*TASK TO CARRY OUT:* Copy out each line of the data that includes the string "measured".

□ □ □ □

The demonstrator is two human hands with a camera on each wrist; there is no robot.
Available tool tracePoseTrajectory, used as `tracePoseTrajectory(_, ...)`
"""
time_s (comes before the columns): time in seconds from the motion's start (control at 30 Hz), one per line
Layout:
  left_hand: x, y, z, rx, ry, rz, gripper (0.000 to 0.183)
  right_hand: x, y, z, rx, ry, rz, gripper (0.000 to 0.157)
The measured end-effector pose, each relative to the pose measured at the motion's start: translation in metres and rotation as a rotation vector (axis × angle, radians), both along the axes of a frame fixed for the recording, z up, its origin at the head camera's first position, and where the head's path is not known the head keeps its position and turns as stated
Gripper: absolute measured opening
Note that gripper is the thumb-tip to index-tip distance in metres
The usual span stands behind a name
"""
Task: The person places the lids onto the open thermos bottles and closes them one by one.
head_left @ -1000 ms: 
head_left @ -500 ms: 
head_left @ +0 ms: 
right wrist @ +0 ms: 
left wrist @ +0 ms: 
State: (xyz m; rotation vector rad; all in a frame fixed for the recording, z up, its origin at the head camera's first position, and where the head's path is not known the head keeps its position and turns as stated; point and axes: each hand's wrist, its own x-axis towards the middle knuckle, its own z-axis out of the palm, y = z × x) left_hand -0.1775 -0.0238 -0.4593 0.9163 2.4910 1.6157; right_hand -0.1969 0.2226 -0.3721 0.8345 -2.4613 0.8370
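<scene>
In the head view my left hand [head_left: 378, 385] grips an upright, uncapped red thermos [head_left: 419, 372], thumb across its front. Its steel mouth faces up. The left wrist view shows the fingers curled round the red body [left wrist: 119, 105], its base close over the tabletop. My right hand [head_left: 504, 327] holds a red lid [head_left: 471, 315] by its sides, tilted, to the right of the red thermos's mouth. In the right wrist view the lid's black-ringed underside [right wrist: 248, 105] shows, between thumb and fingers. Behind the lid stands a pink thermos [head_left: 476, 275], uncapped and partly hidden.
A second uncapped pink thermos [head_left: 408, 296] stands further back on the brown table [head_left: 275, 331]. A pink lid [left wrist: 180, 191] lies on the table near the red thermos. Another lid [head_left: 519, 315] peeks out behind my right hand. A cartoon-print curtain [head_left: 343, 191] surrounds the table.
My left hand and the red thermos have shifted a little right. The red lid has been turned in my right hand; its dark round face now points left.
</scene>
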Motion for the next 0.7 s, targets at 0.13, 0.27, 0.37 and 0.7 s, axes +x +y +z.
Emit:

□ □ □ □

*RESULT FOR THIS EXERCISE:*
The measured end-effector pose, each relative to the pose measured at the motion's start: translation in metres and rotation as a rotation vector (axis × angle, radians), both along the axes of a frame fixed for the recording, z up, its origin at the head camera's first position, and where the head's path is not known the head keeps its position and turns as stated
Gripper: absolute measured opening

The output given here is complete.